###  What is NLTK ?
NLTK is a powerful Python package that provides a set of diverse natural languages algorithms.
It is free, opensource, easy to use, large community, and well documented.
NLTK consists of the most common algorithms such as 
    * tokenizing, 
    * part-of-speech tagging, 
    * stemming, sentiment analysis, 
    * topic segmentation, and 
    * named entity recognition.


### The Basics of NLP for Text

In this guide we are going to cover some topics that you need to familizrize yourself with while working with NLP

1. Sentence Tokenization
2. Word Tokenization
3. Text  Lemmatization and Stemming
4. Stop Words
5. Parts Of Speech(POS) Tagging

### Getting Started.
import the nltk library

In [42]:
import nltk

# 1.TOKENIZATION

* Tokenization is the first step in text analytics. 
* The process of breaking down a text paragraph into smaller chunks such as **words** or **sentence** is called Tokenization.
* Token is a single entity that is building blocks for sentence or paragraph.

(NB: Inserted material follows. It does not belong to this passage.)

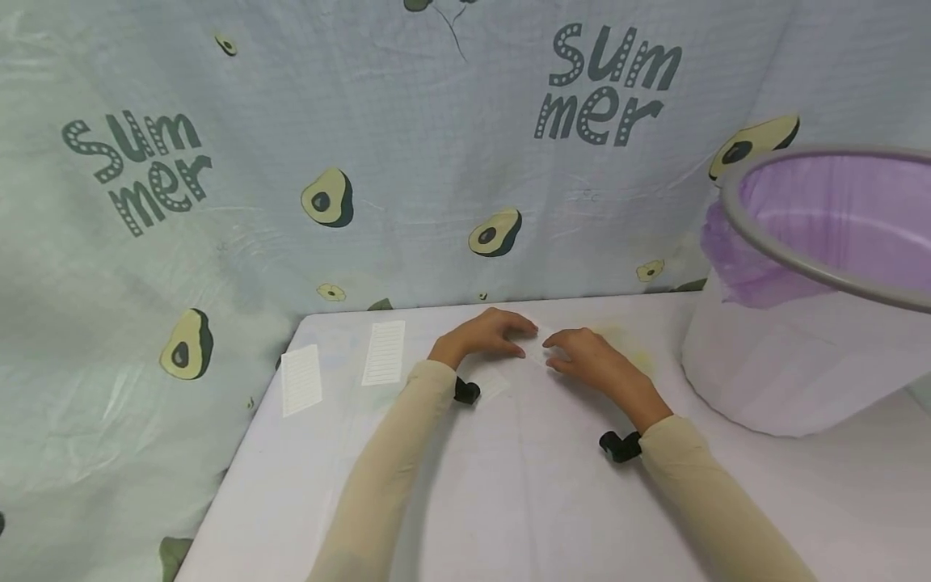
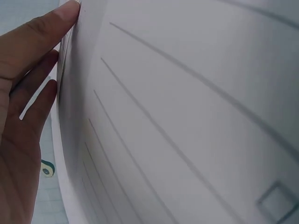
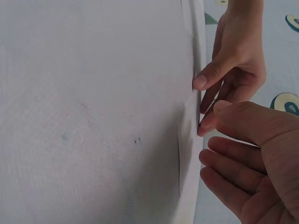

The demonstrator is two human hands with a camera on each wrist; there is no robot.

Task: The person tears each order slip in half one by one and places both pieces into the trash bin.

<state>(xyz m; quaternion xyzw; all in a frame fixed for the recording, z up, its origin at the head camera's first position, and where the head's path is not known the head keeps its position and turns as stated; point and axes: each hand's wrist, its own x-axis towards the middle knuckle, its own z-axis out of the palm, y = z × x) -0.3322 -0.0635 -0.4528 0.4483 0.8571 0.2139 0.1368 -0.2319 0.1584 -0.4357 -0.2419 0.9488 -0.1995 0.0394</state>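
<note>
A thin white sheet of paper (image 1: pixel 541 344) lies on the table between the two hands. At its left end, my left hand (image 1: pixel 490 333) touches it with thumb and fingertips spread apart. Facing it from the right is my right hand (image 1: pixel 589 356), fingers loosely bent and thumb apart, fingertips right by the sheet's edge. The right wrist view shows the sheet (image 3: pixel 186 147) nearly edge-on, beside both hands. Under the left wrist lies a lined sheet of paper (image 1: pixel 494 382); its ruled lines and a small printed box fill the left wrist view.
Two lined sheets, one paper (image 1: pixel 301 380) at the left edge and another paper (image 1: pixel 384 352) beside it, lie on the white table (image 1: pixel 480 501). A large white bin (image 1: pixel 771 364) with a purple liner stands at right. Behind hangs an avocado-print cloth (image 1: pixel 407 162).
</note>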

* We can perform two types of tokenization.
    1. Sententence Tokenization
    2. Word Tokenization

#### Sentence Tokenization
Sentence Tokenization 
* Sentence tokenizer breaks text paragraph into sentences.
* It is also called sentence segmentation
* The idea here looks very simple. In English and some other languages, we can split apart the sentences whenever we see a punctuation mark.

In [43]:


from nltk.tokenize import sent_tokenize

text_one = "Hello Mr. Smith, how are you doing today? The weather is great, and city is awesome.The sky is pinkish-blue. You shouldn't eat cardboard"

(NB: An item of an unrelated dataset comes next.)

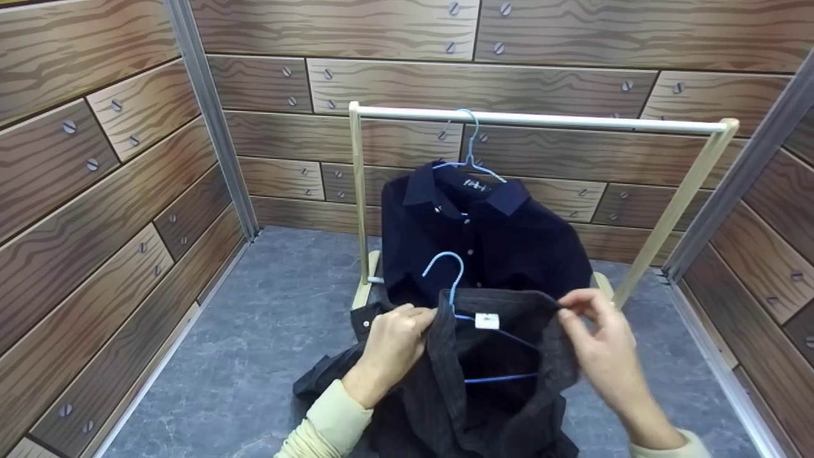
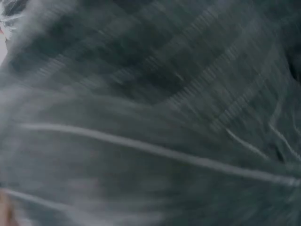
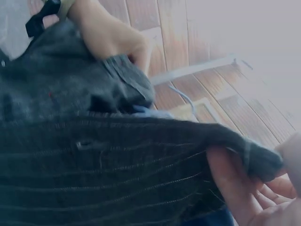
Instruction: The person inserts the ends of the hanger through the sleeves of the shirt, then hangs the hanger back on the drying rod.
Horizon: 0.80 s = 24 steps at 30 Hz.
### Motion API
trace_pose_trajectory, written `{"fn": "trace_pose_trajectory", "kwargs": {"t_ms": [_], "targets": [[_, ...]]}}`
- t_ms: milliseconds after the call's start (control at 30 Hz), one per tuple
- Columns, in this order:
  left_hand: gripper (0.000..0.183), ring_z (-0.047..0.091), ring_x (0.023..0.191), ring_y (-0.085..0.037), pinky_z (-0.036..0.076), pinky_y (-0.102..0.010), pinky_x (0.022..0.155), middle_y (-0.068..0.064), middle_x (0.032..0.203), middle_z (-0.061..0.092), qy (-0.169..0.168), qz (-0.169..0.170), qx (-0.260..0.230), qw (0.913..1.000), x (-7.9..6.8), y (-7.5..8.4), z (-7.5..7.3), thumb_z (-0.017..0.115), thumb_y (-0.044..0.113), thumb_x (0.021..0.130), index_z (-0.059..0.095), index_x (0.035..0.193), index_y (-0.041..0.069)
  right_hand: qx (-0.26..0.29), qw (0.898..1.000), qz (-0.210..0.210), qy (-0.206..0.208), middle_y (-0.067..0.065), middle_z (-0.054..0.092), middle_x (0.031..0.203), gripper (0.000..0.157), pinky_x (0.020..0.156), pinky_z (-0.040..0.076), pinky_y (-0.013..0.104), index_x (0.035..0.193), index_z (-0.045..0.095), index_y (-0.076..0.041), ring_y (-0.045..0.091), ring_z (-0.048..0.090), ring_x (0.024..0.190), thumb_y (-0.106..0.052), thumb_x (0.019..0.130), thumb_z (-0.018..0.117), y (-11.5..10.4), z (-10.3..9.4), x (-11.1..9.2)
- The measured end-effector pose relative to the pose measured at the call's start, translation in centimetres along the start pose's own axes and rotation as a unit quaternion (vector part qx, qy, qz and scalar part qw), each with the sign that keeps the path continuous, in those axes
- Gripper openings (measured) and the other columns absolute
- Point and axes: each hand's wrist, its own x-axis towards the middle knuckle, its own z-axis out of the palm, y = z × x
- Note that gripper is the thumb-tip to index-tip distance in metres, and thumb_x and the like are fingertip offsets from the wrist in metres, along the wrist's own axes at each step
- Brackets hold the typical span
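Note:
A dark grey pinstriped shirt is held up by its neck opening in the head view. At the left edge of that opening my left hand pinches the cloth, while my right hand pinches the right edge between thumb and fingers. A blue wire hanger sits inside the shirt, its hook rising out of the neck. Close by in the right wrist view, my fingers grip a striped edge with a buttonhole. Blurred grey cloth fills the left wrist view.
Behind the grey shirt, a navy shirt hangs on another blue hanger from the white rail of a wooden rack. Wood-patterned walls enclose the grey marbled floor.

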Motion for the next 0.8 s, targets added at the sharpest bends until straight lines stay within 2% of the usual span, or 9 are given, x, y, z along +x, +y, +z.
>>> {"fn": "trace_pose_trajectory", "kwargs": {"t_ms": [100,200,267,367,533,633,733,800], "targets": [[0.015,0.068,0.071,-0.007,0.054,-0.024,0.061,0.01,0.081,0.075,0.002,-0.024,-0.047,0.9986,0.3,0.3,0.1,0.078,0.007,0.078,0.076,0.086,0.02,0.016,0.999,-0.021,-0.022,0.002,0.061,0.083,0.016,0.063,0.046,0.02,0.102,0.059,0.001,0.006,0.057,0.074,0.011,0.09,0.059,-0.3,1.7,-0.5],[0.005,0.068,0.072,-0.007,0.054,-0.023,0.063,0.009,0.079,0.074,0.007,-0.037,-0.095,0.9948,0.7,0.5,0.0,0.076,0.015,0.084,0.076,0.084,0.02,0.044,0.997,-0.011,-0.061,0.003,0.06,0.083,0.018,0.053,0.047,0.023,0.104,0.058,-0.002,0.006,0.056,0.068,0.01,0.09,0.06,-0.7,3.2,-1.1],[0.006,0.067,0.071,-0.006,0.053,-0.022,0.063,0.009,0.078,0.073,0.012,-0.044,-0.13,0.9905,1.0,0.5,-0.2,0.073,0.02,0.088,0.075,0.083,0.02,0.06,0.995,-0.005,-0.086,0.003,0.059,0.082,0.02,0.05,0.047,0.024,0.104,0.057,-0.003,0.006,0.056,0.066,0.01,0.09,0.061,-0.9,3.9,-1.4],[0.013,0.066,0.071,-0.004,0.052,-0.019,0.065,0.009,0.077,0.073,0.017,-0.064,-0.186,0.9803,1.4,0.6,-0.6,0.069,0.024,0.092,0.074,0.081,0.02,0.08,0.99,-0.002,-0.115,0.003,0.058,0.081,0.022,0.05,0.049,0.026,0.104,0.057,-0.005,0.007,0.057,0.065,0.011,0.089,0.061,-1.4,4.8,-1.8],[0.012,0.066,0.074,0.0,0.053,-0.017,0.068,0.008,0.081,0.075,0.02,-0.097,-0.261,0.9602,1.9,1.0,-1.1,0.069,0.022,0.093,0.075,0.083,0.018,0.116,0.983,-0.031,-0.141,0.003,0.058,0.084,0.021,0.052,0.047,0.024,0.104,0.059,-0.007,0.007,0.057,0.071,0.008,0.089,0.062,-2.2,6.2,-2.2],[0.012,0.062,0.069,0.003,0.052,-0.016,0.064,0.008,0.076,0.073,0.026,-0.111,-0.281,0.953,2.2,1.4,-1.2,0.073,0.023,0.088,0.074,0.078,0.018,0.151,0.971,-0.053,-0.177,0.001,0.059,0.088,0.019,0.053,0.047,0.024,0.106,0.058,-0.007,0.006,0.056,0.071,0.004,0.092,0.061,-2.6,7.2,-2.5],[0.017,0.054,0.061,0.003,0.048,-0.016,0.058,0.008,0.066,0.067,0.028,-0.113,-0.297,0.9476,2.5,1.6,-1.4,0.076,0.024,0.084,0.069,0.07,0.018,0.199,0.951,-0.078,-0.222,0.001,0.057,0.09,0.016,0.055,0.046,0.025,0.109,0.054,-0.002,0.004,0.054,0.072,0.004,0.094,0.057,-2.6,8.1,-2.8],[0.019,0.052,0.06,0.003,0.047,-0.016,0.056,0.007,0.064,0.064,0.025,-0.108,-0.305,0.9458,2.7,1.6,-1.5,0.077,0.023,0.083,0.067,0.068,0.018,0.221,0.941,-0.078,-0.244,0.001,0.056,0.091,0.016,0.057,0.046,0.024,0.111,0.051,-0.001,0.005,0.054,0.074,0.005,0.096,0.055,-2.6,8.4,-2.9]]}}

tokenized_text = sent_tokenize(text)

# output
tokenized_text

# check the type of tokenized_text
# type(tokenized_text)

['Hello Mr. Smith, how are you doing today?',
 'The weather is great, and city is awesome.The sky is pinkish-blue.',
 "You shouldn't eat cardboard"]

In [44]:
text_two = """Backgammon is one of the oldest known board games. 
Its history can be traced back nearly 5,000 years to archeological discoveries in the Middle East. 
It is a two player game where each player has fifteen checkers which move between twenty-four points according to the roll
of two dice.
"""

tokenized_text_two = sent_tokenize(text_two)

tokenized_text_two

# loop over the list 
for i in tokenized_text_two:
    print(i)

Backgammon is one of the oldest known board games.
Its history can be traced back nearly 5,000 years to archeological discoveries in the Middle East.
It is a two player game where each player has fifteen checkers which move between twenty-four points according to the roll
of two dice.


 #### Word Tokenization
 * Word tokenizer breaks text paragraph into words.
 * also called word segmentation
 

In [45]:
from nltk.tokenize import word_tokenize

tokenized_word = word_tokenize(text_one)
tokenized_word

['Hello',
 'Mr.',
 'Smith',
 ',',
 'how',
 'are',
 'you',
 'doing',
 'today',
 '?',
 'The',
 'weather',
 'is',
 'great',
 ',',
 'and',
 'city',
 'is',
 'awesome.The',
 'sky',
 'is',
 'pinkish-blue',
 '.',
 'You',
 'should',
 "n't",
 'eat',
 'cardboard']

In [46]:
tokenized_word_two = word_tokenize(text_two)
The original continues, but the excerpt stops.